Work instructions ->
The whole of the data, every line, should come back exactly the same.

Recorded information ->
↓↓↓

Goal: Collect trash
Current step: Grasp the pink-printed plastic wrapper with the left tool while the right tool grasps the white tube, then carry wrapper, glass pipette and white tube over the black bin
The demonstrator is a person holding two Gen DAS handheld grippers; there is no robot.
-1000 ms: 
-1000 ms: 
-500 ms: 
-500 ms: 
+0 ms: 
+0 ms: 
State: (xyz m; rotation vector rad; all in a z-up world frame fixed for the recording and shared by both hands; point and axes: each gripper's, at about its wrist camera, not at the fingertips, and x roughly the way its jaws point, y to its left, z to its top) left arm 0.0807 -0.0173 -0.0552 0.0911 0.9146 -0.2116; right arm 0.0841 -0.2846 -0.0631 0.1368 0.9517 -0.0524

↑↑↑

Answer space ->
Goal: Collect trash
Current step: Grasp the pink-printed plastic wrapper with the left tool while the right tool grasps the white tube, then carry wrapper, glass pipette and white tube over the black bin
The demonstrator is a person holding two Gen DAS handheld grippers; there is no robot.
-1000 ms: 
-1000 ms: 
-500 ms: 
-500 ms: 
+0 ms: 
+0 ms: 
State: (xyz m; rotation vector rad; all in a z-up world frame fixed for the recording and shared by both hands; point and axes: each gripper's, at about its wrist camera, not at the fingertips, and x roughly the way its jaws point, y to its left, z to its top) left arm 0.0807 -0.0173 -0.0552 0.0911 0.9146 -0.2116; right arm 0.0841 -0.2846 -0.0631 0.1368 0.9517 -0.0524

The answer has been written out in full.